我慢の時間を乗り越え、最終クォーターに爆発
天皇杯3次ラウンドの2日目、アルバルク東京vs滋賀レイクスターズの一戦は終盤のパフォーマンスで上回り、最終クォーターを31-16と圧倒したA東京が92-75で勝利した。
最初に主導権を握ったのはトランジションオフェンスが機能した滋賀だった。ワンパス速攻やアウトナンバーからの速攻など、素早い攻守の切り替えが光る。さらに速攻が決まらなくても、アーリーオフェンスから林翔太郎が2本の3ポイントシュートを沈めるなど、積極的に放つアウトサイドシュートが高確率で決まった。残り2分半にはキーファー・ラベナの3ポイントシュートが決まり、21-11と2桁のリードを奪った。
それでも、A東京はここから反撃を開始。プレッシャーを高めて失点を防ぎ、滋賀のトランジションを抑えると、個に頼らないバランスアタックで10-0と走り、1点差に迫って第1クォーターを終えた。
その後は2ポゼッション差以上離れない接戦が続く。滋賀はガード陣の強気なドライブに合わせたショーン・オマラが前半だけで18得点とオフェンスを牽引。外国籍選手だけに頼らず、日本人選手もプルアップを沈めるなど、得点ペースを落とさない。一方のA東京は滋賀の素早いローテションの前にイージーシュートのチャンスを作り切れないものの、ライアン・ロシターやジョーダン・テイラーが個で打開し、アンダーで守ってきた際に積極的に放つ3ポイントシュートを高確率で決めた。
第3クォーターのラストポゼッション、1点ビハインドのA東京は田中大貴が林にプレッシャーをかけ、ラインクロスを誘う。滋賀はファウルだと抗議するも、その行為がベンチテクニカルの対象となった。そして、このフリースローを確実に沈めた田中は、続くラストポゼッションでもミドルシュートを成功させ、61-59と逆転してこのクォーターを締めくくった。
ここまでなかなか自分たちのペースに持ち込むことができなかったA東京だが、最終クォーターでようやくリズムをつかむ。調子の上がらなかったアレックス・カークが、滋賀がゾーンディフェンスに切り替えたタイミングでオフェンスリバウンドからバスケット・カウントを獲得。
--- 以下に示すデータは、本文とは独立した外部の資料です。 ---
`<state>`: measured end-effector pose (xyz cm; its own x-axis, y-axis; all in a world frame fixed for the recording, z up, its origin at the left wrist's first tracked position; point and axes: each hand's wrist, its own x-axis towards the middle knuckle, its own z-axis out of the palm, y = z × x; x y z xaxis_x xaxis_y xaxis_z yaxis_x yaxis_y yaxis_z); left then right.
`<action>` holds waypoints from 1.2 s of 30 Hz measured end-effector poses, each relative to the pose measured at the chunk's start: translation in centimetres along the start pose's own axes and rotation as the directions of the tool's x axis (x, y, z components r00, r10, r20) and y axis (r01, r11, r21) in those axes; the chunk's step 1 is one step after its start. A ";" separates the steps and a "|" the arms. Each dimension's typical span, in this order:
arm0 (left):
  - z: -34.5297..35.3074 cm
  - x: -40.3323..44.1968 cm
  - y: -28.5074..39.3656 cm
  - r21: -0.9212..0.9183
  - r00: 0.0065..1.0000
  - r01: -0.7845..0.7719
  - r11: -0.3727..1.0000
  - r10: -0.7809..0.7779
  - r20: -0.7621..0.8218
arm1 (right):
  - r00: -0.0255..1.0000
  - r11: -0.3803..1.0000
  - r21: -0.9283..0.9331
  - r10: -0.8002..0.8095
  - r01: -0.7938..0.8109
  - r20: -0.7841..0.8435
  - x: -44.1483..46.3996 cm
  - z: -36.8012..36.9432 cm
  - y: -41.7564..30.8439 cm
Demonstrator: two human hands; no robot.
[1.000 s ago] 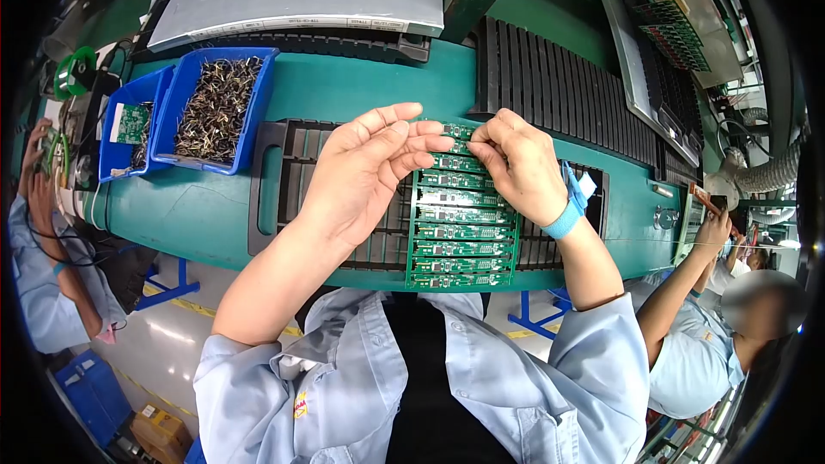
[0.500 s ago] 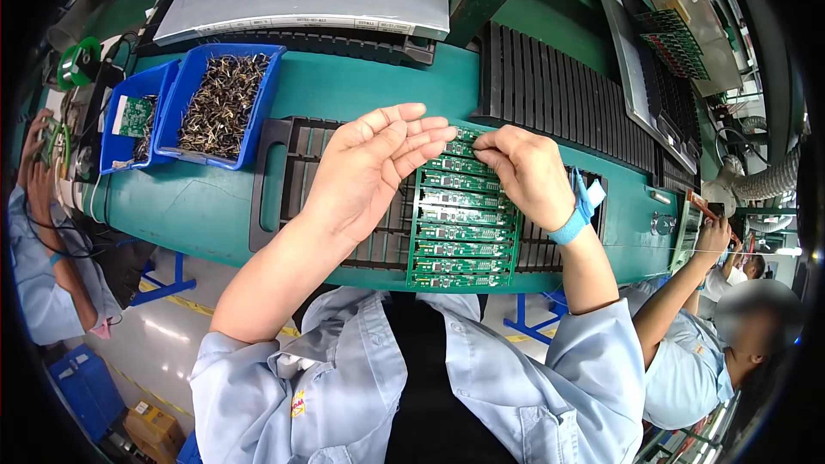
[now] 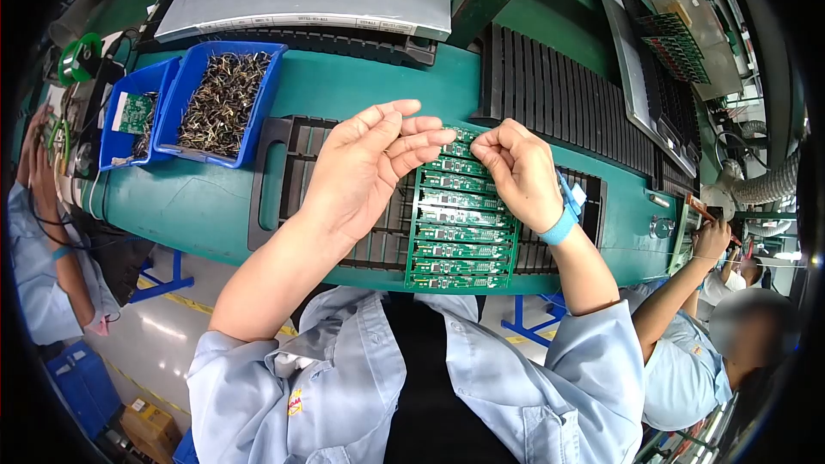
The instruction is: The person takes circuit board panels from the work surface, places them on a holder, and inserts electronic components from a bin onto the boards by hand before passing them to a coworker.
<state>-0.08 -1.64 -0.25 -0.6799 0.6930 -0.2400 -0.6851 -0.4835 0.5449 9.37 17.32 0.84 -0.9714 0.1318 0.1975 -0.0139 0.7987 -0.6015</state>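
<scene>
A green circuit board panel (image 3: 462, 218), split into several narrow strips, lies on a black slotted rack (image 3: 296, 185) in front of me. My left hand (image 3: 357, 167) hovers at the panel's upper left, palm turned up, its fingers curled and thumb pressed to them; anything between them is hidden. At the panel's top right, my right hand (image 3: 526, 174) pinches thumb and forefinger together over the uppermost strips. Whatever those fingertips hold is too small to make out. A blue band (image 3: 563, 225) circles my right wrist.
Left of the rack, a blue bin (image 3: 275, 77) holds many small leaded parts (image 3: 222, 103); another blue bin (image 3: 112, 142) contains a small green board (image 3: 134, 113). More black slotted racks (image 3: 559, 90) stand behind right. Co-workers' arms (image 3: 687, 271) (image 3: 69, 266) show at both sides.
My right hand has shifted slightly left and its wrist has turned, with the fingertips still over the panel's top strips. My left hand and the panel stay almost in place.
</scene>
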 end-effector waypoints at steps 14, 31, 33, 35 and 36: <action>0.0 0.2 0.0 -0.121 0.999 0.034 0.992 -0.037 -0.021 | 0.961 0.939 -0.228 -0.274 0.259 -0.036 -0.6 0.5 0.3; -1.4 -2.0 1.8 -0.378 0.994 0.112 0.919 -0.103 0.044 | 0.858 0.793 -0.333 -0.494 0.511 0.139 -0.1 -0.6 -4.6; -1.4 -2.6 2.0 -0.366 0.996 0.089 0.926 -0.078 0.045 | 0.847 0.788 -0.321 -0.449 0.525 0.283 0.0 1.1 -6.2; -1.5 -3.3 2.3 -0.343 0.998 0.046 0.938 -0.031 0.051 | 0.860 0.721 -0.470 -0.418 0.509 0.291 0.4 2.9 -7.6; -1.6 -3.6 2.5 -0.330 0.998 0.023 0.944 -0.005 0.055 | 0.875 0.635 -0.604 -0.385 0.481 0.292 0.7 3.7 -8.2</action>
<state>0.21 -6.19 0.68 -0.6610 0.7238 -0.1980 -0.7484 -0.6168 0.2438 7.97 8.73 3.04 -0.9142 -0.3638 0.1788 -0.3330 0.9255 0.1805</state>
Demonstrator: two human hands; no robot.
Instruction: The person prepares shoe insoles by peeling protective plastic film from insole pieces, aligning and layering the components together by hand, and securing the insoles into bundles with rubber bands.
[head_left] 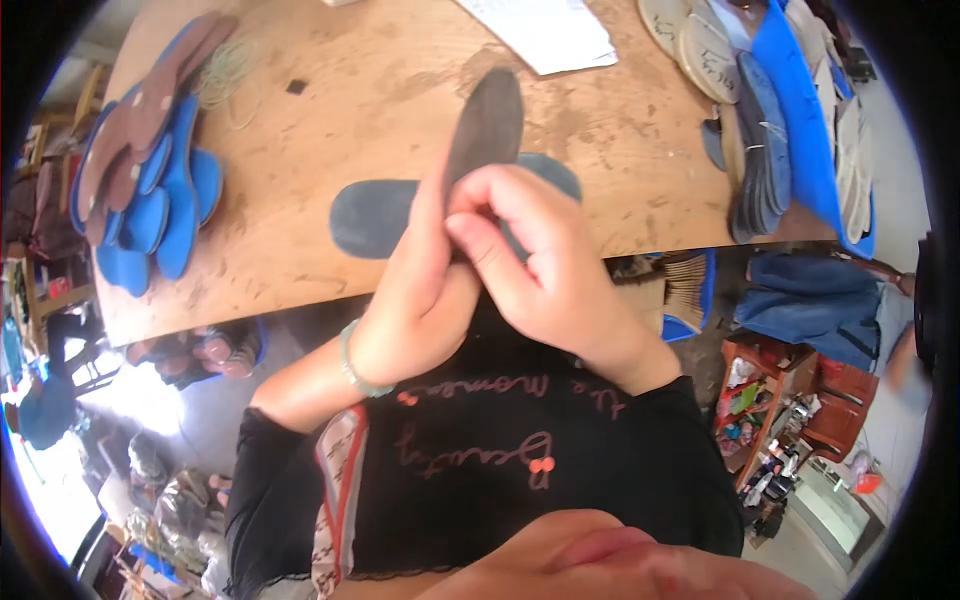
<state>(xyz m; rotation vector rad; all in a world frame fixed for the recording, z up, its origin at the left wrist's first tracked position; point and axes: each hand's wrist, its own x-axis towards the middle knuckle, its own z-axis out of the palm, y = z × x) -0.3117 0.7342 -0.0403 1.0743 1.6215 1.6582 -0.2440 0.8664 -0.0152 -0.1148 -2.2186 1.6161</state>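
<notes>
A dark grey-brown shoe insole (487,125) stands tilted up from between both hands, above the table. My left hand (425,255) presses along its left side, fingers closed against it. Curled around the near end, my right hand (535,250) has its thumb and index finger bent in; the part of the insole inside the grip is hidden. Underneath, a second dark insole (372,217) lies crosswise on the wooden table (270,240), its middle covered by my hands.
Blue and brown insoles (165,215) are piled at the left, beside a tangle of pale string (228,80). White paper (545,35) lies at the far side. On the right are dark insole bundles (765,150), a blue sheet (800,120) and pale insoles (705,50).
</notes>
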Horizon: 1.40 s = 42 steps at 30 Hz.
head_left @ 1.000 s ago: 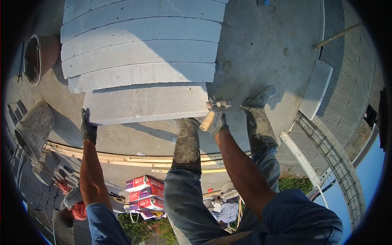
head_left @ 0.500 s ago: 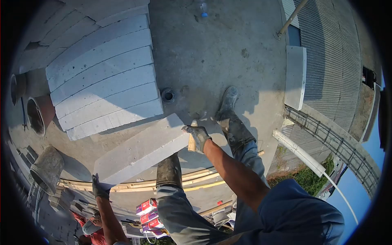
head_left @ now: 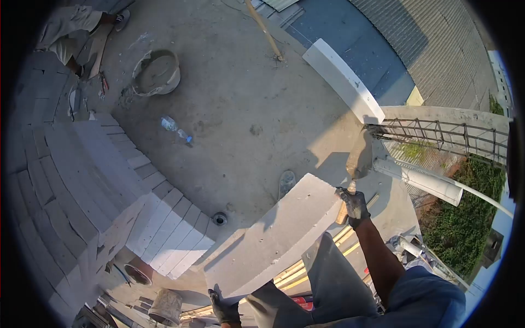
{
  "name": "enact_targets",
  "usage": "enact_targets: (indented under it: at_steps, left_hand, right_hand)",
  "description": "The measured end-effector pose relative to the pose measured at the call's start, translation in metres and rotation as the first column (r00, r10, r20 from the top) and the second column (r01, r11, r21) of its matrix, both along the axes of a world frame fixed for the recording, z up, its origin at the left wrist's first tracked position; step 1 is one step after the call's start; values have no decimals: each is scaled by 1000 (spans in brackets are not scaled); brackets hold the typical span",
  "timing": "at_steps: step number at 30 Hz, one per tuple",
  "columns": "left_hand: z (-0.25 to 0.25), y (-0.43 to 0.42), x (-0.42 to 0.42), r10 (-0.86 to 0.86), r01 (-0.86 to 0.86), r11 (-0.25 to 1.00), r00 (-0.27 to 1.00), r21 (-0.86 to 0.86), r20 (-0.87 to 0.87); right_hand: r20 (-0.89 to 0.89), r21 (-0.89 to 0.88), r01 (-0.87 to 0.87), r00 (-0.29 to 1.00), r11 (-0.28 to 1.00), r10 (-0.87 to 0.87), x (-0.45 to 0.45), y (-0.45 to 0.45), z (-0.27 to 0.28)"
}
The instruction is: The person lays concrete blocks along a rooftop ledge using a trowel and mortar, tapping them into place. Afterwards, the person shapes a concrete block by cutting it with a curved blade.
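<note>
1. Block [head_left: 273,240]: held off the floor [head_left: 229,158] in front of the knees, long side slanting across the body. One hand per end, likely because it's long and needs balancing.
2. Left hand [head_left: 223,309]: gloved, gripping block's left end, thumb up at the end face; other fingers partly hidden, probably underneath for support.
3. Right hand [head_left: 355,208]: gloved, closed round trowel [head_left: 359,157] and against block's right end. Double hold, presumably saves setting the trowel down. Blade points away, handle sticks out below the fist.
4. Stack [head_left: 169,235]: blocks packed side by side on floor's left part, likely to save space. Pipe stub [head_left: 219,218] just beside its corner.
5. Another block [head_left: 344,82]: along floor's outer edge, by the roof [head_left: 426,49]; its near end at the rebar [head_left: 448,134].
6. Floor: grey, stained, concrete-looking, part sun, part shade. Bucket [head_left: 157,74] and bottle [head_left: 175,128] toward far left corner; timber strips [head_left: 290,280] by the near edge.
7. Room: outdoors, raised-looking. Another person [head_left: 71,24] at far left corner. Greenery [head_left: 465,218] beyond right edge, below.
</note>
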<state>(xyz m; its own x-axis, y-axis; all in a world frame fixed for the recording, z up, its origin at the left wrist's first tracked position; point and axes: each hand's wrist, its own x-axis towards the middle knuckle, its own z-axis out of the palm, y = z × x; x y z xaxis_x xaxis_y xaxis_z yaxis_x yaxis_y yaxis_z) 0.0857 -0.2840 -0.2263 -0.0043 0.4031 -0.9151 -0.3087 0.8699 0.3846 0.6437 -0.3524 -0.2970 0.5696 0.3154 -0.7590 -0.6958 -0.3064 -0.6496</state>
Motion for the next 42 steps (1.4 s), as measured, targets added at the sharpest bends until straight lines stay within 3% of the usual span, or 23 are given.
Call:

さらに小島元基も自身のマークが甘くなった瞬間を見逃さずに3ポイントシュートを沈めた。
悪い流れを止めたい滋賀はラベナが3ショットを狙い3ポイントシュートを放つも、これがノーファウルかつエアボールとなってしまう。ノヴァー・ガドソンが速攻をファウルで止めるも、これがアンスポーツマンライクファウルとなる負の連鎖に陥った。
これで得たフリースローを2本とも沈めた小島は続くポゼッションでもプルアップを成功させ、リードを2桁に乗せた。これで完全にペースをつかんだA東京は攻守ともに活性化し、カークが速攻から3点プレーを決め、サイズがミドルシュートを射抜くなど、一気に畳みかけた。時間がない滋賀は3ポイントシュートを多投するもこれが決まらず、点差は広がるばかりに。そして残り3分、サイズの3点プレーが決まり20点差としたところで勝負アリとなった。
A東京はチームハイの19得点を挙げたサイズを含む6人が2桁得点とバランスの良い攻めを展開。我慢の時間帯をフリースローで繋ぎ、結果的に20本すべてのフリースローを成功させたことも勝因となった。A東京は明日、三遠ネオフェニックスを破り勢いに乗る、香川ファイブアローズと対戦する。